Abstract

The most recent version of the octamethylcyclotetrasiloxane (D4) physiologically based pharmacokinetic (model) was developed using the available kinetic studies in male and female F344 rats. Additional data, which had not been included in the D4 model development, allowed for a more detailed assessment of the loss of D4 following long-term exposure in both SD and F344 rats. This new data demonstrated a deficiency in the published PBPK model predictions of terminal concentrations of D4 in plasma and fat 14 days after the end of exposures for 28-days, 6 h/day, where the model predictions were an order of magnitude lower than the data. To capture this time-point without altering the end-of-exposure peak concentrations in blood and fat required conversion of the one-way (liver to fat) mobile lipoprotein pool (MLP) into a bi-directional pool between liver and fat. Simulation of the D4 pharmacokinetics in the SD rat, as opposed to the F344 rat, also required a reduction of both fold induction of liver metabolism (KMAX: 5- to 2-fold) and maximal rate of metabolism (VMAXC: 5.0–1.54 mg/kg0.75).

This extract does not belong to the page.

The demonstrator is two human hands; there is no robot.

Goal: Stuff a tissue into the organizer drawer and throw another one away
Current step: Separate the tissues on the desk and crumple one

The revised MLP description was extended to the human D4 model using a parallelogram approach between rat and human MLP parameters to establish the parameters for the current model in the absence of similar long-term clearance data in the human. The revised human D4 model provided good fits to the human inhalation and dermal exposure studies while not appreciably altering cross-species dose metrics based on the free concentration of D4 in blood.